INPUT RECORDS.
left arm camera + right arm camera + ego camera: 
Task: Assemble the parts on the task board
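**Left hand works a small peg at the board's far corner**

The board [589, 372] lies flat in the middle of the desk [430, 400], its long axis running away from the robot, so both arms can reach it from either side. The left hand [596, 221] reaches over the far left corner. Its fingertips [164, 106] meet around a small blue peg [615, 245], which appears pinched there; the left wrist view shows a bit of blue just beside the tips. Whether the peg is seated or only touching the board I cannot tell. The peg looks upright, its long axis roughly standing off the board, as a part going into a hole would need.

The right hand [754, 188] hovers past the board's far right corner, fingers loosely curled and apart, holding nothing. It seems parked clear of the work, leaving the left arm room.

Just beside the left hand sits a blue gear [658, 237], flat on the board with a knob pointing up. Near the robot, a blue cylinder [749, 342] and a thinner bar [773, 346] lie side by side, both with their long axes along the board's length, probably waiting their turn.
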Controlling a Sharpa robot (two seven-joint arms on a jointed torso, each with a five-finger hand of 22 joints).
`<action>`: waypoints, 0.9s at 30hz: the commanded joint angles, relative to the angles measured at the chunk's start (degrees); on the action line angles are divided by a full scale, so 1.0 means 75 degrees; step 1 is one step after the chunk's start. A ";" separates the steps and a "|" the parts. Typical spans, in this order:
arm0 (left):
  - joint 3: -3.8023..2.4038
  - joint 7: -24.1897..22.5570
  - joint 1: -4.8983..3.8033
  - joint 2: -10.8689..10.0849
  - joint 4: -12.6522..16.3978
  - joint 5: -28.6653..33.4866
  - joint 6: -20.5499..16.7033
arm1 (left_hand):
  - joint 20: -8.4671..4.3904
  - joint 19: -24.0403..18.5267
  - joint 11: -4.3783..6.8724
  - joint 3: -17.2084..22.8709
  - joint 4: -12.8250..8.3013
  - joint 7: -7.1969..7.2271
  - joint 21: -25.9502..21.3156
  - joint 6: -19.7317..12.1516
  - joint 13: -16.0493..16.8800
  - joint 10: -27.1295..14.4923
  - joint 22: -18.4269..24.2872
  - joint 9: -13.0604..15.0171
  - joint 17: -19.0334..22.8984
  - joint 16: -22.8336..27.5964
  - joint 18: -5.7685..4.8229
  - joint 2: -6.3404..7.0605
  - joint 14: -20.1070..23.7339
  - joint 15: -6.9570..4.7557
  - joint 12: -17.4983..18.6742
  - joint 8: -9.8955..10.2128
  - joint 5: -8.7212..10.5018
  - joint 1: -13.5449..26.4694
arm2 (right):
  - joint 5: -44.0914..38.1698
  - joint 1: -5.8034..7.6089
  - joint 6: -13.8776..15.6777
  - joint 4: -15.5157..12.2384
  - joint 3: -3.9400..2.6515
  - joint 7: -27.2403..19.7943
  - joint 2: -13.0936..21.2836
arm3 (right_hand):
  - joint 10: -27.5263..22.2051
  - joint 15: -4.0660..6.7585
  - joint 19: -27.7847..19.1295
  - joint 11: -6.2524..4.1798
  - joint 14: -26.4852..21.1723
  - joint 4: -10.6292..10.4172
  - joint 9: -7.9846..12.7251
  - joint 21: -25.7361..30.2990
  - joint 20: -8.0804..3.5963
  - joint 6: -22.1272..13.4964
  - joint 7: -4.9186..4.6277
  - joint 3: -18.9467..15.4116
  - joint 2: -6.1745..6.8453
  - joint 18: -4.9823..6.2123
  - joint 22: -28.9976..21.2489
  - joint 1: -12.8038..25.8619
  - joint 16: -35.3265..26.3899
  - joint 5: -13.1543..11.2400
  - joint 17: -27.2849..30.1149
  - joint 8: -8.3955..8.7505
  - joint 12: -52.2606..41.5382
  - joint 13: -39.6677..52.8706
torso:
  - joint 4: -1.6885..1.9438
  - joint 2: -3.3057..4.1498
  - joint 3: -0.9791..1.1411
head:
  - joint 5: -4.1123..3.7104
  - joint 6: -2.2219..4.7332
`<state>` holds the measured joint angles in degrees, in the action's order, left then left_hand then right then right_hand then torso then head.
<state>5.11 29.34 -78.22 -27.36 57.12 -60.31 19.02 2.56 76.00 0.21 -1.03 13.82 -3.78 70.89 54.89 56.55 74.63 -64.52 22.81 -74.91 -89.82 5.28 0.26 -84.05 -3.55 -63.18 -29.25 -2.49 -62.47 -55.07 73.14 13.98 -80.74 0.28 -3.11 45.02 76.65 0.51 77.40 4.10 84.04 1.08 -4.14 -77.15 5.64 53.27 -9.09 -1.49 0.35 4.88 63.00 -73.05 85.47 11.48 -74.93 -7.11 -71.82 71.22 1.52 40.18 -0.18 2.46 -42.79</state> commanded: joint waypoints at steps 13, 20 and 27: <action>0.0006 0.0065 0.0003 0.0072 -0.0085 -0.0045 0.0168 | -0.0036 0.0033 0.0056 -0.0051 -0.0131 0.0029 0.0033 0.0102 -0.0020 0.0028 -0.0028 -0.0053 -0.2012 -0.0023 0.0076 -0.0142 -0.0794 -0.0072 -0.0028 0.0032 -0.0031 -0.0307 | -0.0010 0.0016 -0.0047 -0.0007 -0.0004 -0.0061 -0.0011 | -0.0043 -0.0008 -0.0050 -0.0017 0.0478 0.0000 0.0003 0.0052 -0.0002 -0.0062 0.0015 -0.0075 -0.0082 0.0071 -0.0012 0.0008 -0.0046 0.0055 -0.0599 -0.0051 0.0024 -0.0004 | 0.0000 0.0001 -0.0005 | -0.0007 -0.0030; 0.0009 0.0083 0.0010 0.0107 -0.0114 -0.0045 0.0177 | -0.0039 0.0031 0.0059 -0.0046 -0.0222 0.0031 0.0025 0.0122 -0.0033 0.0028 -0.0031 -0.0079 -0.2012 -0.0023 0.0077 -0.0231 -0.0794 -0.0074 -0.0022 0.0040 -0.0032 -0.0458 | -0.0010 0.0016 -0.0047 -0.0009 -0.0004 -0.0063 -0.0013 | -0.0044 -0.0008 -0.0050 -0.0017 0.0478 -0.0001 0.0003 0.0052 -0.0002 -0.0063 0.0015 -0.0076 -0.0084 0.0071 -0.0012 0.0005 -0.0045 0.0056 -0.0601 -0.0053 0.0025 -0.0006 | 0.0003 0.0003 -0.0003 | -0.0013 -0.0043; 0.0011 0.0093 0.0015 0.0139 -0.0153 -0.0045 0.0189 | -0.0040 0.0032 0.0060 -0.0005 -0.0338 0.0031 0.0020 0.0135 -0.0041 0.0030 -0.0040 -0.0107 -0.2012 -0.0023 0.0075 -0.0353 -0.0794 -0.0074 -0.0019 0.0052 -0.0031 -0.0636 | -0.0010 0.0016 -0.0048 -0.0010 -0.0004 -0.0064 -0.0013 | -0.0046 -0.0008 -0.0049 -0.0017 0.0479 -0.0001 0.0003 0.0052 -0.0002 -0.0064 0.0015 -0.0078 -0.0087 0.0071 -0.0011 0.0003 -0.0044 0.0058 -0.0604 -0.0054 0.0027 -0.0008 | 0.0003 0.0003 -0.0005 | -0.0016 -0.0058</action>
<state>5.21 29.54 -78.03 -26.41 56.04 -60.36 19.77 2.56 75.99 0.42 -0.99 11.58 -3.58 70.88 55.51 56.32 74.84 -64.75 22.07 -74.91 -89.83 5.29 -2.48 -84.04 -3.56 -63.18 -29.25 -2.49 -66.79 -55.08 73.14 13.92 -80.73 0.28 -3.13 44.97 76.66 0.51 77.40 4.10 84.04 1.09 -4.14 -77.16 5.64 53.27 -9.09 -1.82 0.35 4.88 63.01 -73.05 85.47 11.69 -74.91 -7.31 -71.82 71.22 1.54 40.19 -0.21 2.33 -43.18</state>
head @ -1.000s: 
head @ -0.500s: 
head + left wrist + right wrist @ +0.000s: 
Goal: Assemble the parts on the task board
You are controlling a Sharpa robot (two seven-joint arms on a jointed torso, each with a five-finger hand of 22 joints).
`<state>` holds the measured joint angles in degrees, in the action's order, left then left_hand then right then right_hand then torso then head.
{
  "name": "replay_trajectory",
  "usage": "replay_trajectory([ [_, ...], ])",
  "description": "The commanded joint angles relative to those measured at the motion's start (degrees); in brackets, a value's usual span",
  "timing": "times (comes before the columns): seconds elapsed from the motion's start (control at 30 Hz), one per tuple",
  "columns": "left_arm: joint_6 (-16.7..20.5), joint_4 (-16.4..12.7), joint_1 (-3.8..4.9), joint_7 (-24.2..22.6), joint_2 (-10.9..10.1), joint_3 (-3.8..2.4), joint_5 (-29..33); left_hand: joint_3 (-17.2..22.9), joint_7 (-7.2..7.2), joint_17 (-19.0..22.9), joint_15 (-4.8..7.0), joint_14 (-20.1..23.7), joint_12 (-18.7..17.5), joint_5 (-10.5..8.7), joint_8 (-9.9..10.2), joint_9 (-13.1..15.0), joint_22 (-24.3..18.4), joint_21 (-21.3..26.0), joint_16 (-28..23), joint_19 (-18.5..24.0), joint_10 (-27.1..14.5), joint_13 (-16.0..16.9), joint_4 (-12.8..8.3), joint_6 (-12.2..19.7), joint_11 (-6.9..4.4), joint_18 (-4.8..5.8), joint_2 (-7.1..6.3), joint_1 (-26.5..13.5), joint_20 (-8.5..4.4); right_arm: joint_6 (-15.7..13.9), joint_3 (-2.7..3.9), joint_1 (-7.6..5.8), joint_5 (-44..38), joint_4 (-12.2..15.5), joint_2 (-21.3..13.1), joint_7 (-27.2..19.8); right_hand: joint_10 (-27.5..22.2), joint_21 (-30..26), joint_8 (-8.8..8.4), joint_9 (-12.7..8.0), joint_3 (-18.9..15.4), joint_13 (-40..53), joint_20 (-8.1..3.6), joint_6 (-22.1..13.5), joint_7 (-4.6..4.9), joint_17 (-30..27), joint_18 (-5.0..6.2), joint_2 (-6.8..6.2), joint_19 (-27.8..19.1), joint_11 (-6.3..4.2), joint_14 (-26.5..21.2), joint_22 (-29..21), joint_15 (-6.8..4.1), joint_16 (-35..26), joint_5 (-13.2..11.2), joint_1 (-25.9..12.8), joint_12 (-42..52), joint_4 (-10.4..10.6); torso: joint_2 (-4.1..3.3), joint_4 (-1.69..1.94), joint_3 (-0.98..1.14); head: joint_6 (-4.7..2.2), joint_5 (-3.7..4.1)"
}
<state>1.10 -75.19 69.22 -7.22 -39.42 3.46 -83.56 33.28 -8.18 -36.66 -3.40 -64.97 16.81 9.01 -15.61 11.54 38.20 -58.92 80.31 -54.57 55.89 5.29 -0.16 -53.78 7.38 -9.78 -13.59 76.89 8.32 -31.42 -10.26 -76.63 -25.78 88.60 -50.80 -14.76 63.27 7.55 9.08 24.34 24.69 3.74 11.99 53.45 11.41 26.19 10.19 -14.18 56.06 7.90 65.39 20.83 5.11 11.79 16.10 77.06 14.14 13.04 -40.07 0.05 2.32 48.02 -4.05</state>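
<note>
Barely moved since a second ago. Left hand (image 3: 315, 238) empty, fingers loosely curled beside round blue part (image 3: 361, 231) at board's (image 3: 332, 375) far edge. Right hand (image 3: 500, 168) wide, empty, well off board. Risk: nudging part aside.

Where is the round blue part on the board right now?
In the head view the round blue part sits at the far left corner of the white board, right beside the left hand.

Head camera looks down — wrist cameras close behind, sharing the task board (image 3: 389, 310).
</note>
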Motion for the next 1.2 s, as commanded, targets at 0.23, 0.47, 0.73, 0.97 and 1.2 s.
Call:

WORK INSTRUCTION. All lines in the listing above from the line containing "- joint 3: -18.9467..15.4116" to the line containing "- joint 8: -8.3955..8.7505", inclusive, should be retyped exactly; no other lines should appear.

RESULT.
  - joint 3: -18.9467..15.4116
  - joint 2: -6.1745..6.8453
  - joint 18: -4.9823..6.2123
  - joint 22: -28.9976..21.2489
  - joint 1: -12.8038..25.8619
  - joint 16: -35.3265..26.3899
  - joint 5: -13.1543..11.2400
  - joint 17: -27.2849..30.1149
  - joint 8: -8.3955..8.7505

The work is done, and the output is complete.